Deloitte consultants draft ministers' answersby
Big Four accountant Deloitte’s role in the UK government’s £37bn Test and Trace programme has come under further scrutiny after contracts revealed its consultants were tasked to draft responses to parliamentary questions.
Deloitte’s involvement in the Test and Trace programme continues to arouse controversy weeks after it was flagged as a waste of “unimaginable” amounts of public funds by a Commons Public Accounts Committee report.
The Huffington Post analysed several of the £323m-worth of contracts awarded to Deloitte in response to the Covid-19 pandemic and uncovered clauses setting out requirements for Deloitte staff to “draft and respond to parliamentary questions, Freedom of Information requests, media queries and other reactive requests”. The work included coming up with lines to take under critical questioning and defensive Q&As drafted for ministers and NHS Test and Trace chair Baroness Dido Harding (pictured above at Downing Street press conference).
This policy is at odds with the Whitehall convention that civil servants draft answers to questions from MPs and requests submitted under the Freedom of Information Act.
Addicted to outsourcing
Good Law Project legal director Gemma Abbott told Huffpost: “We have a government so addicted to outsourcing that it has even outsourced being held to account.
“If a member of the public submits an FOI request, or an MP asks a parliamentary question about the government spending millions on contracts with Deloitte, it seems that it’s Deloitte at the other end marking its own homework – it is beyond parody.
“Does anyone know where the Department for Deloitte ends and the Department for Health begins?”
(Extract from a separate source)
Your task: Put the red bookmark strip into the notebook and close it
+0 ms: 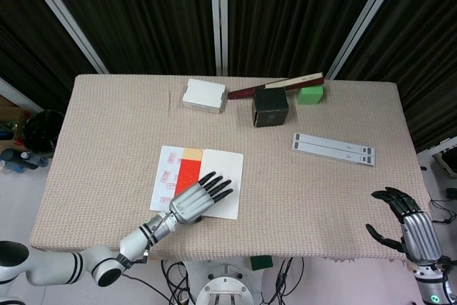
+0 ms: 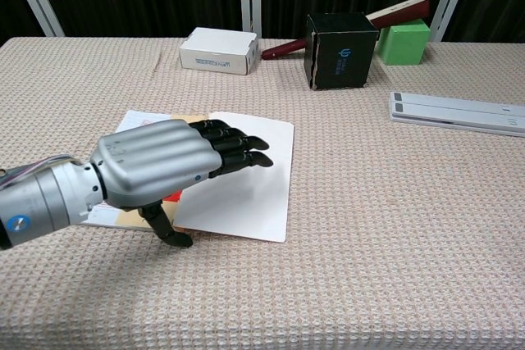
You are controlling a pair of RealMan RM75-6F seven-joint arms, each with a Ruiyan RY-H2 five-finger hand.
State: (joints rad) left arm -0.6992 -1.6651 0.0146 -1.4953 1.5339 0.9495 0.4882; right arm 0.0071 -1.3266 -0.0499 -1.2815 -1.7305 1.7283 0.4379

Shadow health minister Justin Madders picked up on the blurring of responsibilities that has occurred during the pandemic: “There is no doubt the department has struggled in the last year but there can be no justification for what amounts to a part privatisation of the civil service. It also raises massive questions about conflicts of interest and a clear blurring of the lines between impartial civil service advice which should be paid for by the taxpayer and political activities which shouldn’t be.”
In response to questions from the Huffington Post, the Department of Health and Social Care commented: “The government employs contractors in the same vein that private businesses do and responsibility for answering parliamentary questions, freedom of information requests and media enquiries rests firmly with a team of civil service communications professionals within the Department of Health and Social Care. Every single response is subject to the highest levels of scrutiny to ensure they are both factual and detailed.”